─── Data segment ───

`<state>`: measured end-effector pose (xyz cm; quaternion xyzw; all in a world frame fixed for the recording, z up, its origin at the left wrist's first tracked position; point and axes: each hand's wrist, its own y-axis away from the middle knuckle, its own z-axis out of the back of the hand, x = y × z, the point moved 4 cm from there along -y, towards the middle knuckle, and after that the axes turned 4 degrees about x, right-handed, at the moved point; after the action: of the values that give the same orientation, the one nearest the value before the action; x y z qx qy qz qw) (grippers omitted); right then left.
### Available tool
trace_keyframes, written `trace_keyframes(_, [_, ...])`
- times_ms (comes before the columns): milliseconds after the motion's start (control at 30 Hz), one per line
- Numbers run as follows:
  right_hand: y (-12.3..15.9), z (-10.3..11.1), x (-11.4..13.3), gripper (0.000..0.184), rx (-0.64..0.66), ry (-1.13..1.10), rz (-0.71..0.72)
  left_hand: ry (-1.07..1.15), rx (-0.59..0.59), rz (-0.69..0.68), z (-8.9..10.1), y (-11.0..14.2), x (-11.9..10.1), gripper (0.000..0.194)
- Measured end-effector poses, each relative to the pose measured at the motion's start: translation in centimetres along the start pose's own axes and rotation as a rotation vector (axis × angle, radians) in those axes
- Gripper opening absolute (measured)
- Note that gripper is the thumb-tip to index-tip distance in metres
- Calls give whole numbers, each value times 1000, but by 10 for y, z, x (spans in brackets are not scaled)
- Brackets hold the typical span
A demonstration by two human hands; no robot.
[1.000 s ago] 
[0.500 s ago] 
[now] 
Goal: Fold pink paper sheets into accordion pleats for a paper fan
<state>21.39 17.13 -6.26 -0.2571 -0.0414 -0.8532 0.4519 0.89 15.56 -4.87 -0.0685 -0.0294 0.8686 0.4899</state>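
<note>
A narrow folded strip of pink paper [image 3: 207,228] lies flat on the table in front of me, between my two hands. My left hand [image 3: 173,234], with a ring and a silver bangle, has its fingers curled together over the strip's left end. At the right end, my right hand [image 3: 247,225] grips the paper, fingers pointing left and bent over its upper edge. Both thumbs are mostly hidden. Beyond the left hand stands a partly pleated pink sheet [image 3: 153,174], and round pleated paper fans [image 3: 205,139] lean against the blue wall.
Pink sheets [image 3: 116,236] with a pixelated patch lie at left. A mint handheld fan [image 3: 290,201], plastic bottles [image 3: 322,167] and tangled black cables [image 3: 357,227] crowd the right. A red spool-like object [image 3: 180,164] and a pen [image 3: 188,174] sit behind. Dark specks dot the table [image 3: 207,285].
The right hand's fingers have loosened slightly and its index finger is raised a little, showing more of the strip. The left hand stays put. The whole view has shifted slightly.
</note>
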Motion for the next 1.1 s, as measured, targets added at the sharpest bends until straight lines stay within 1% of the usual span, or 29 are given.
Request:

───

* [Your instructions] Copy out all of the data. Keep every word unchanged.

* [Output below]
`<state>`: measured end-effector pose (xyz cm; quaternion xyzw; all in a world frame fixed for the recording, z up, its origin at the left wrist's first tracked position; point and axes: each hand's wrist, its own y-axis away from the middle knuckle, its own z-axis out of the back of the hand, x = y × z, the point moved 4 cm from there along -y, towards the middle knuckle, and after that the axes turned 4 degrees about x, right-handed, at the moved point; after the action: of the values that give the same orientation, the one nearest the value before the action; x y z qx qy qz qw) (grippers omitted); right then left.
### Available tool
trace_keyframes, written `trace_keyframes(_, [_, ...])`
- times_ms (comes before the columns): milliseconds after the motion's start (control at 30 Hz), one per line
- Numbers run as follows:
  right_hand: y (-12.3..15.9), z (-10.3..11.1), x (-11.4..13.3), gripper (0.000..0.184), rx (-0.64..0.66), ry (-1.13..1.10), rz (-0.71..0.72)
  left_hand: ry (-1.07..1.15), rx (-0.59..0.59), rz (-0.69..0.68), z (-8.9..10.1), y (-11.0..14.2), x (-11.9..10.1), gripper (0.000..0.194)
- Measured end-effector poses, each relative to the pose measured at the motion's start: translation in centimetres along the start pose's own axes and rotation as a rotation vector (axis × angle, radians) in those axes
- Gripper opening absolute (measured)
- Note that gripper is the thumb-tip to index-tip distance in metres
- Calls give whole numbers, each value times 1000, but by 10 for y, z, x (spans in brackets are not scaled)
- Brackets hold the typical span
A demonstration by two human hands; no robot.
[1.000 s ago] 
[0.500 s ago] 
[now] 
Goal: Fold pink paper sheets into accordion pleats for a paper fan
<state>21.39 17.13 -6.26 -0.2571 -0.0414 -0.8532 0.4519 0.89 15.56 -4.87 -0.0685 -0.0294 0.8686 0.4899</state>
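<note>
A narrow folded strip of pink paper [image 3: 207,228] lies flat on the table in front of me, between my two hands. My left hand [image 3: 173,234], with a ring and a silver bangle, has its fingers curled together over the strip's left end. At the right end, my right hand [image 3: 247,225] grips the paper, fingers pointing left and bent over its upper edge. Both thumbs are mostly hidden. Beyond the left hand stands a partly pleated pink sheet [image 3: 153,174], and round pleated paper fans [image 3: 205,139] lean against the blue wall.
Pink sheets [image 3: 116,236] with a pixelated patch lie at left. A mint handheld fan [image 3: 290,201], plastic bottles [image 3: 322,167] and tangled black cables [image 3: 357,227] crowd the right. A red spool-like object [image 3: 180,164] and a pen [image 3: 188,174] sit behind. Dark specks dot the table [image 3: 207,285].
The right hand's fingers have loosened slightly and its index finger is raised a little, showing more of the strip. The left hand stays put. The whole view has shifted slightly.
</note>
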Motion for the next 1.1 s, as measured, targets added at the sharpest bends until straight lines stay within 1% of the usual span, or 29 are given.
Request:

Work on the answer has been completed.